» Task to complete
The whole listing should be written out again exactly.

» Dataset excerpt
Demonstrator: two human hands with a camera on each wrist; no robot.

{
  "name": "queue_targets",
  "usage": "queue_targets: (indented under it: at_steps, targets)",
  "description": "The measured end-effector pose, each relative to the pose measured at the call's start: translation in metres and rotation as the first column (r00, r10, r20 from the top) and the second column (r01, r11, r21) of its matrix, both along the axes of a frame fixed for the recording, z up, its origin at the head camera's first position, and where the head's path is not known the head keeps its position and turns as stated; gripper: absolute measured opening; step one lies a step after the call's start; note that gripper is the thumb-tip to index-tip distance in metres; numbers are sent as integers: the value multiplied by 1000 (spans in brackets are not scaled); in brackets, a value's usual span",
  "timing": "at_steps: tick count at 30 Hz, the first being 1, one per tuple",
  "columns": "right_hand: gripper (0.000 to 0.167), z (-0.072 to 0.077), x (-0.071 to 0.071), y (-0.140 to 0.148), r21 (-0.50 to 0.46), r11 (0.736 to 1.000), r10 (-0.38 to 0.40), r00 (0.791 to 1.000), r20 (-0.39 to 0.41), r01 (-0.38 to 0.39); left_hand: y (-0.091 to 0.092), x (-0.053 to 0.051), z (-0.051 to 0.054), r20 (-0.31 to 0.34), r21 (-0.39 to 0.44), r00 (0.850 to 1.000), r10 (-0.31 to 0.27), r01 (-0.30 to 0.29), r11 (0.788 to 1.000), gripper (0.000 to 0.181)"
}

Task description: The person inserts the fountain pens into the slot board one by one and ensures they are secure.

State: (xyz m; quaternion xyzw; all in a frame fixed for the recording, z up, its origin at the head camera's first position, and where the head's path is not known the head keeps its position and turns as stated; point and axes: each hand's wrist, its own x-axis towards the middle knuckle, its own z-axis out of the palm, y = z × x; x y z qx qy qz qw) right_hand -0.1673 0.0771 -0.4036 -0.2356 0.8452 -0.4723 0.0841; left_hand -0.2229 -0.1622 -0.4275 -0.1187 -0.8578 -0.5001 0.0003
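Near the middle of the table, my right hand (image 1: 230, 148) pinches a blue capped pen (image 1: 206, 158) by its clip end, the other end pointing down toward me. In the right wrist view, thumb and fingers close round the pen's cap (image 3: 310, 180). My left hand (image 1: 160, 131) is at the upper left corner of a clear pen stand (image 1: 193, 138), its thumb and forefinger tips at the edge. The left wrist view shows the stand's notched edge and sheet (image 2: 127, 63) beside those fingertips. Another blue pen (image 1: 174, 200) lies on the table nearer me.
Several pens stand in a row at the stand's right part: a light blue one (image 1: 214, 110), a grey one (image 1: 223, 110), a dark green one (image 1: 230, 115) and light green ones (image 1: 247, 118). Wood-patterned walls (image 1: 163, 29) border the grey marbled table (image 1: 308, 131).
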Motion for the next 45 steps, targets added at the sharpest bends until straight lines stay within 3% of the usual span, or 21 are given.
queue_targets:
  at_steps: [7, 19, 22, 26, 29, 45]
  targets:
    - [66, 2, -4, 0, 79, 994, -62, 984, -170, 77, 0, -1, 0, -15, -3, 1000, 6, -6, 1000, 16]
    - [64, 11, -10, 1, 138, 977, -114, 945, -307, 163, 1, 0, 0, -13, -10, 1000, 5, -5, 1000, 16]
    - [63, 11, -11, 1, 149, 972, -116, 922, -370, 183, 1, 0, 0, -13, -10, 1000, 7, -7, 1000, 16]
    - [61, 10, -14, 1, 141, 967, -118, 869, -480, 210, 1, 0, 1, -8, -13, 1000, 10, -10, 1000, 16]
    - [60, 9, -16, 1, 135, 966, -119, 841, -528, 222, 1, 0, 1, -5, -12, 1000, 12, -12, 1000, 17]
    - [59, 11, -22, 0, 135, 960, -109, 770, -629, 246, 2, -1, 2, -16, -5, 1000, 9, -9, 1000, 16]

» Result of this task
Demonstrator: two human hands with a camera on each wrist; no robot.

{
  "name": "queue_targets",
  "usage": "queue_targets: (indented under it: at_steps, targets)",
  "description": "The measured end-effector pose, each relative to the pose measured at the call's start: translation in metres and rotation as the first column (r00, r10, r20 from the top) and the second column (r01, r11, r21) of its matrix, both along the axes of a frame fixed for the recording, z up, its origin at the head camera's first position, and where the head's path is not known the head keeps its position and turns as stated; gripper: absolute measured opening; step one lies a step after the call's start; note that gripper is the thumb-tip to index-tip distance in metres; numbers are sent as integers: the value multiplied by 1000 (spans in brackets are not scaled); in brackets, a value's usual span",
  "timing": "at_steps: tick count at 30 Hz, the first being 1, one per tuple",
  "columns": "right_hand: gripper (0.000 to 0.167), z (-0.072 to 0.077), x (-0.071 to 0.071), y (-0.140 to 0.148), r21 (-0.50 to 0.46), r11 (0.736 to 1.000), r10 (-0.38 to 0.40), r00 (0.791 to 1.000), r20 (-0.39 to 0.41), r01 (-0.38 to 0.39); left_hand: y (-0.091 to 0.092), x (-0.053 to 0.051), z (-0.051 to 0.054), r20 (-0.31 to 0.34), r21 (-0.39 to 0.44), r00 (0.850 to 1.000), r10 (-0.31 to 0.27), r01 (-0.30 to 0.29), r11 (0.788 to 1.000), gripper (0.000 to 0.181)"
}

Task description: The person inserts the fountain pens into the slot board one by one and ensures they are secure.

State: (xyz m; quaternion xyzw; all in a frame fixed for the recording, z up, its origin at the head camera's first position, and where the head's path is not known the head keeps its position and turns as stated; point and axes: each hand's wrist, its own x-axis towards the middle knuckle, its own z-axis out of the palm, y = z × x; x y z qx qy qz qw) right_hand -0.1673 0.0771 -0.4036 -0.2356 0.8452 -0.4723 0.0841; left_hand -0.2229 -0.1622 -0.4275 -0.1187 -0.8578 -0.5001 0.0003
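Near the middle of the table, my right hand (image 1: 230, 148) pinches a blue capped pen (image 1: 206, 158) by its clip end, the other end pointing down toward me. In the right wrist view, thumb and fingers close round the pen's cap (image 3: 310, 180). My left hand (image 1: 160, 131) is at the upper left corner of a clear pen stand (image 1: 193, 138), its thumb and forefinger tips at the edge. The left wrist view shows the stand's notched edge and sheet (image 2: 127, 63) beside those fingertips. Another blue pen (image 1: 174, 200) lies on the table nearer me.
Several pens stand in a row at the stand's right part: a light blue one (image 1: 214, 110), a grey one (image 1: 223, 110), a dark green one (image 1: 230, 115) and light green ones (image 1: 247, 118). Wood-patterned walls (image 1: 163, 29) border the grey marbled table (image 1: 308, 131).
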Motion for the next 45 steps, targets added at the sharpest bends until straight lines stay within 3% of the usual span, or 21 are given.
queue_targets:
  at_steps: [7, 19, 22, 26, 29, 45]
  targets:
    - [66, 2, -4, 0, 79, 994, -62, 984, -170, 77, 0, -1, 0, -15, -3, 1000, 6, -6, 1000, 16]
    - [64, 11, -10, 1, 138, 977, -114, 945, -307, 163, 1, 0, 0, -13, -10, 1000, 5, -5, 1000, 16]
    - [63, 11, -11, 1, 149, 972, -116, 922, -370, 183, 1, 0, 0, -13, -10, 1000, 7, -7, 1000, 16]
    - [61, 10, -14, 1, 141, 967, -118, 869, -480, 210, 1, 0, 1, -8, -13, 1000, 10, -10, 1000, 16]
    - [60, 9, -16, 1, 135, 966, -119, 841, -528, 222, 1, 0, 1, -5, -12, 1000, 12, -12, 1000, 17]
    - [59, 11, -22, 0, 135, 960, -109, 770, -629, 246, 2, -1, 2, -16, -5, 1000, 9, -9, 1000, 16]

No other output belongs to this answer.